Il a suggéré que le Canada pourrait refléter la législation de l’Union européenne qui fait la distinction entre le contenu organisé et non organisé.
Matthew Hatfield d’OpenMedia, une organisation communautaire dédiée à un Internet ouvert, a déclaré que les podcasts des utilisateurs, les vidéos YouTube et les publications TikTok doivent être exclus du projet de loi.
Il a demandé aux députés d’introduire « des garanties minimales pour garantir que le contenu généré par les utilisateurs est entièrement, clairement et définitivement exclu de la réglementation du CRTC ».
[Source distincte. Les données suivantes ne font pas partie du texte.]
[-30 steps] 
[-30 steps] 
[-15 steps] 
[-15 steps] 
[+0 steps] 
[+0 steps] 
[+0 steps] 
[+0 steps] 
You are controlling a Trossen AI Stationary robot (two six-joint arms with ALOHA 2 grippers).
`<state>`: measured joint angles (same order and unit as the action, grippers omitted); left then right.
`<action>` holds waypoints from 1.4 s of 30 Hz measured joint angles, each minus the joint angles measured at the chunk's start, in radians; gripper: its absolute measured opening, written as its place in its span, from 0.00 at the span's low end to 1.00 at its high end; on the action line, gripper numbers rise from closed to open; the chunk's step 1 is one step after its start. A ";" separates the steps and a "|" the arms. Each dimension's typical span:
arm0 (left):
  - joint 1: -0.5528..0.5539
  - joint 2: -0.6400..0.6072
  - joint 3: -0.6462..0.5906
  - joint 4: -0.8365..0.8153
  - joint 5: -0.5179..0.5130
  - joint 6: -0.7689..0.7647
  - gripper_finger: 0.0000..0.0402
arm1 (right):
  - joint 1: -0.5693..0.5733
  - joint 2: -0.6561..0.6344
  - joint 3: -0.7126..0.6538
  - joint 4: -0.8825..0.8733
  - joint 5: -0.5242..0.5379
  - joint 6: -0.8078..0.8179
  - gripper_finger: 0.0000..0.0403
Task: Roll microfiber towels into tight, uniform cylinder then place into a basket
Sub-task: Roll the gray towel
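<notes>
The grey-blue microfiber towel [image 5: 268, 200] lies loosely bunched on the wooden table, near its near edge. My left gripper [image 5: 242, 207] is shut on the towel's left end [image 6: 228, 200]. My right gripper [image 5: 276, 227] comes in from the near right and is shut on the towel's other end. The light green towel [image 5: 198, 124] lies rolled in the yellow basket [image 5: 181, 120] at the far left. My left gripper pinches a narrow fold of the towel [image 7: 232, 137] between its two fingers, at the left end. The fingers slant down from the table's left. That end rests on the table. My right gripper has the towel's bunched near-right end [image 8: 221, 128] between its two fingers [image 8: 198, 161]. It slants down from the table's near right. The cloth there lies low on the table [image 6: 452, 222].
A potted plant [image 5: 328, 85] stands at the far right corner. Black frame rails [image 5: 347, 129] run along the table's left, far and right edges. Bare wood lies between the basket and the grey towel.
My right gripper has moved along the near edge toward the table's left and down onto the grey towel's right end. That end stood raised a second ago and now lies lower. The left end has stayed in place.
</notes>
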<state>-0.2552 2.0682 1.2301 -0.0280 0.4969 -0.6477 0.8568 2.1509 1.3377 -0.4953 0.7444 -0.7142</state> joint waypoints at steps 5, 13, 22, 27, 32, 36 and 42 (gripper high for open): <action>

Hatfield a déclaré que le gouvernement fédéral venait de donner «une promesse fragile que le CRTC n’abusera pas de ce pouvoir élargi étonnant».
Une porte-parole de Rodriguez a déclaré que l’objectif du projet de loi C-11 était de demander aux entreprises de diffusion en ligne de contribuer à la culture canadienne, tout en mettant à jour la politique de radiodiffusion « pour refléter un Canada diversifié et dynamique du 21e siècle ».
« Dès le début, le ministre a dit qu’il était ouvert aux idées qui renforcent le projet de loi et permettent d’atteindre ces objectifs stratégiques. La réglementation du contenu généré par les utilisateurs ne fait pas partie de ces objectifs », a déclaré Ashley Michnowski. « Il y a un bon débat en cours au sein du comité parlementaire sur le projet de loi, et nous examinons des options sur la façon de le renforcer. »
Elle a déclaré que YouTube « en tant que plus grande plate-forme de diffusion de musique en continu au Canada » entre dans le champ d’application du projet de loi, mais que « les utilisateurs n’auront aucune obligation ».
«Seules des plateformes comme YouTube devront contribuer à la culture canadienne et payer sa juste part», a-t-elle déclaré.
Ce rapport de La Presse canadienne a été publié pour la première fois le 24 mai 2022.